YOUR OBJECTIVE>
The full set of entries is to be printed exactly, with pictures excluded.

[RECORD EXCERPTS — start]

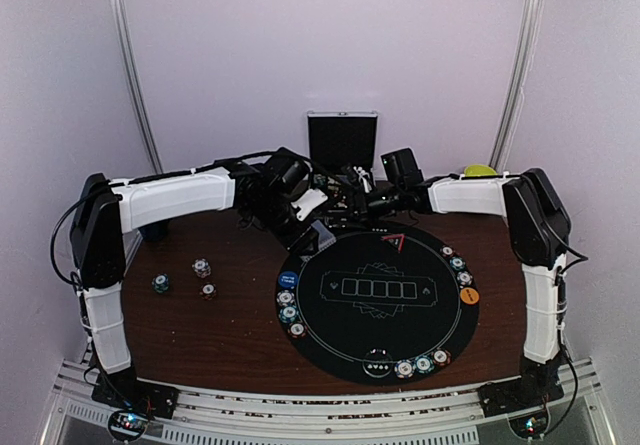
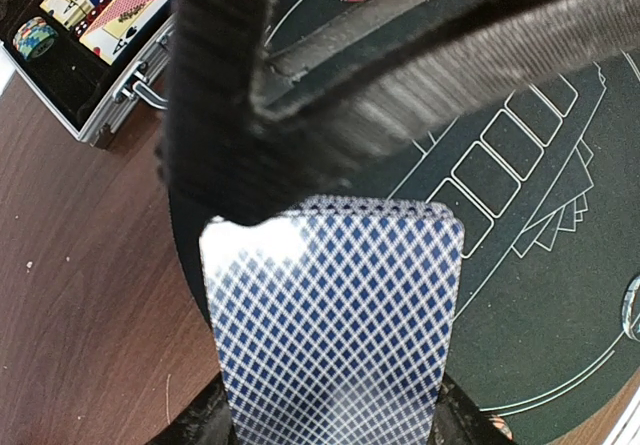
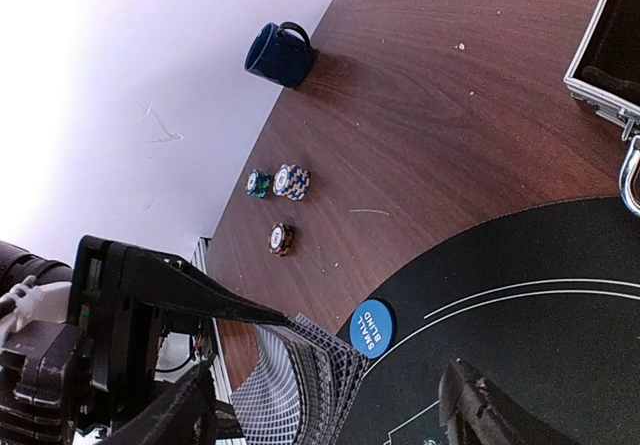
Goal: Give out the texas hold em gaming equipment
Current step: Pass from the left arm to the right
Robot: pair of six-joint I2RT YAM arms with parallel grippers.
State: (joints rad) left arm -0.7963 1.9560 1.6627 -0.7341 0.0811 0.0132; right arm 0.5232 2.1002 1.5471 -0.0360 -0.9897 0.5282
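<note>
The deck of cards [image 2: 330,315], blue diamond-patterned backs up, is pinched in the left gripper [image 1: 305,227] over the 11 o'clock edge of the round black mat [image 1: 385,335]. One finger lies on each long side of the deck, and its far end fans out slightly in the right wrist view. The right gripper [image 3: 330,368] sits just beside it with its fingers spread wide to either side of the fanned end, and I cannot tell that they touch it.

On the mat, a blue button [image 3: 372,327] lies at 10 o'clock with 3 chips [image 1: 289,313] in a row below it toward 8 o'clock. Another 3 chips [image 1: 457,263] line the rim at 2 o'clock, just above an orange button [image 1: 470,295] at 3 o'clock. 3 more chips [image 1: 424,364] sit at 5 o'clock.

Off the mat at 9 o'clock, 3 loose chips [image 3: 291,180] rest on the brown wooden table [image 1: 230,335], well apart from the mat. The open silver case [image 2: 110,115] stands beyond 12 o'clock, holding more cards and a teal chip [image 2: 35,37]. A dark blue mug [image 3: 280,55] stands at the table's far left edge
</note>
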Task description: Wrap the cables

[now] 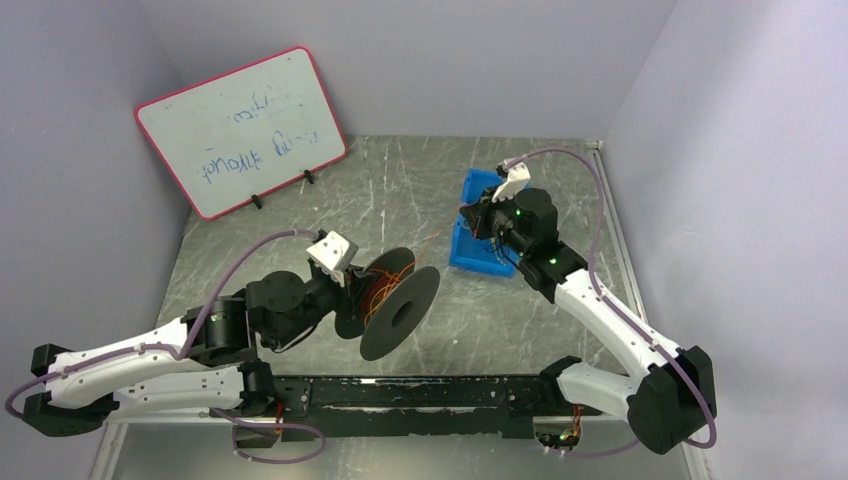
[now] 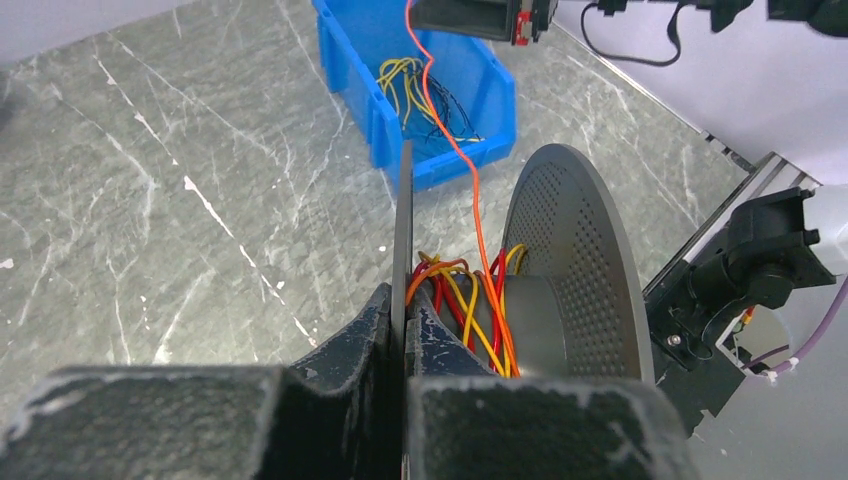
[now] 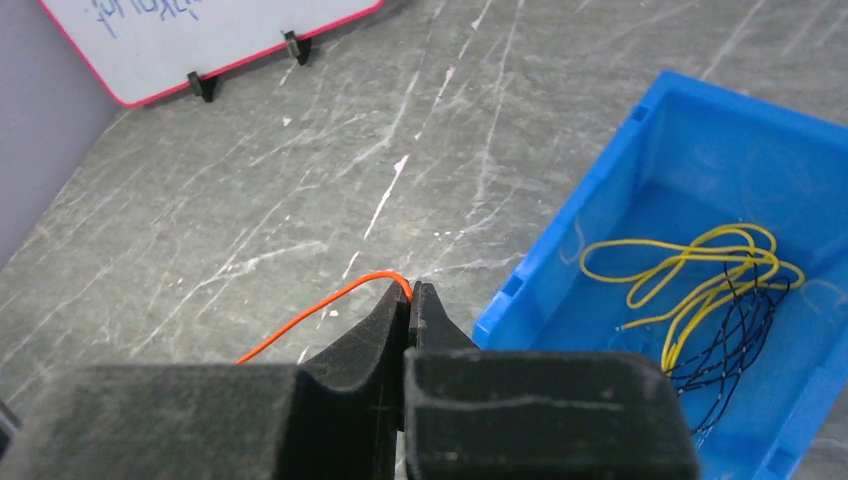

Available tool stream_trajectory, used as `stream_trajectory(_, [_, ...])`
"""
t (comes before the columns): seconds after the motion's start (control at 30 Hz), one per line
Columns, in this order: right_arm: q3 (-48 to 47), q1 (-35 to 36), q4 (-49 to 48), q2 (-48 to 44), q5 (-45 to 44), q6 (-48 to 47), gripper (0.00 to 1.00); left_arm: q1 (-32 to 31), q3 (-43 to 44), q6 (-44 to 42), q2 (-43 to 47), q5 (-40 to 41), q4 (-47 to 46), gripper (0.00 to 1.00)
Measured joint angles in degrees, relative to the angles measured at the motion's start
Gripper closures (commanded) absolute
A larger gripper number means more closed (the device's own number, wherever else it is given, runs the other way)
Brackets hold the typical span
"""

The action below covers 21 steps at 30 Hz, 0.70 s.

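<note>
The grey marbled table (image 1: 420,180) filled the middle of the top view, with a pink-rimmed whiteboard (image 1: 240,130) propped at its upper left. Right of centre sat a blue plastic bin (image 1: 465,255), with loose yellow and dark cables (image 3: 700,270) lying inside it. At lower centre the dark grey two-disc spool (image 1: 400,310) was held tilted by the left gripper (image 2: 403,310), which was clamped tight on the near disc's rim. Red, orange and yellow turns (image 2: 470,300) lay around the hub. The right gripper (image 3: 410,305), just beside the bin, was pinched on a thin orange cable (image 2: 470,170) running to the spool. That strand could probably slip from the pinch. It could also go slack and let the loose turns spring off the hub. With a hold on the rim alone, the spool might twist.
</note>
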<state>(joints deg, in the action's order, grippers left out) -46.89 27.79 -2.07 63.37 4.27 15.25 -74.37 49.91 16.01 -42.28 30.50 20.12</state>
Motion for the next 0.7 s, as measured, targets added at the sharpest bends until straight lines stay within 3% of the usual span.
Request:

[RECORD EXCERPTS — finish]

SOLUTION TO THIS TASK>
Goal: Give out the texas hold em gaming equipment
Current step: Pass from the left arm to the right
Robot: pair of six-joint I2RT YAM arms with parallel grippers.
State: (joints rad) left arm -0.7963 1.9560 1.6627 -0.7341 0.0811 0.0132; right arm 0.5232 2.1002 1.5471 -0.0360 -0.9897 0.5282
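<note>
The deck of cards [image 2: 330,315], blue diamond-patterned backs up, is pinched in the left gripper [image 1: 305,227] over the 11 o'clock edge of the round black mat [image 1: 385,335]. One finger lies on each long side of the deck, and its far end fans out slightly in the right wrist view. The right gripper [image 3: 330,368] sits just beside it with its fingers spread wide to either side of the fanned end, and I cannot tell that they touch it.

On the mat, a blue button [image 3: 372,327] lies at 10 o'clock with 3 chips [image 1: 289,313] in a row below it toward 8 o'clock. Another 3 chips [image 1: 457,263] line the rim at 2 o'clock, just above an orange button [image 1: 470,295] at 3 o'clock. 3 more chips [image 1: 424,364] sit at 5 o'clock.

Off the mat at 9 o'clock, 3 loose chips [image 3: 291,180] rest on the brown wooden table [image 1: 230,335], well apart from the mat. The open silver case [image 2: 110,115] stands beyond 12 o'clock, holding more cards and a teal chip [image 2: 35,37]. A dark blue mug [image 3: 280,55] stands at the table's far left edge
</note>
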Task description: Wrap the cables

[now] 
[now] 
[now] 

Available tool stream_trajectory, used as `stream_trajectory(_, [_, ...])`
"""
t (comes before the columns): seconds after the motion's start (control at 30 Hz), one per line
Columns, in this order: right_arm: q3 (-48 to 47), q1 (-35 to 36), q4 (-49 to 48), q2 (-48 to 44), q5 (-45 to 44), q6 (-48 to 47), gripper (0.00 to 1.00); left_arm: q1 (-32 to 31), q3 (-43 to 44), q6 (-44 to 42), q2 (-43 to 47), q5 (-40 to 41), q4 (-47 to 46), gripper (0.00 to 1.00)
Measured joint angles in degrees, relative to the angles measured at the motion's start
Gripper closures (commanded) absolute
A larger gripper number means more closed (the device's own number, wherever else it is given, runs the other way)
Brackets hold the typical span
"""

The action below covers 21 steps at 30 Hz, 0.70 s.

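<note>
The grey marbled table (image 1: 420,180) filled the middle of the top view, with a pink-rimmed whiteboard (image 1: 240,130) propped at its upper left. Right of centre sat a blue plastic bin (image 1: 465,255), with loose yellow and dark cables (image 3: 700,270) lying inside it. At lower centre the dark grey two-disc spool (image 1: 400,310) was held tilted by the left gripper (image 2: 403,310), which was clamped tight on the near disc's rim. Red, orange and yellow turns (image 2: 470,300) lay around the hub. The right gripper (image 3: 410,305), just beside the bin, was pinched on a thin orange cable (image 2: 470,170) running to the spool. That strand could probably slip from the pinch. It could also go slack and let the loose turns spring off the hub. With a hold on the rim alone, the spool might twist.
</note>
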<state>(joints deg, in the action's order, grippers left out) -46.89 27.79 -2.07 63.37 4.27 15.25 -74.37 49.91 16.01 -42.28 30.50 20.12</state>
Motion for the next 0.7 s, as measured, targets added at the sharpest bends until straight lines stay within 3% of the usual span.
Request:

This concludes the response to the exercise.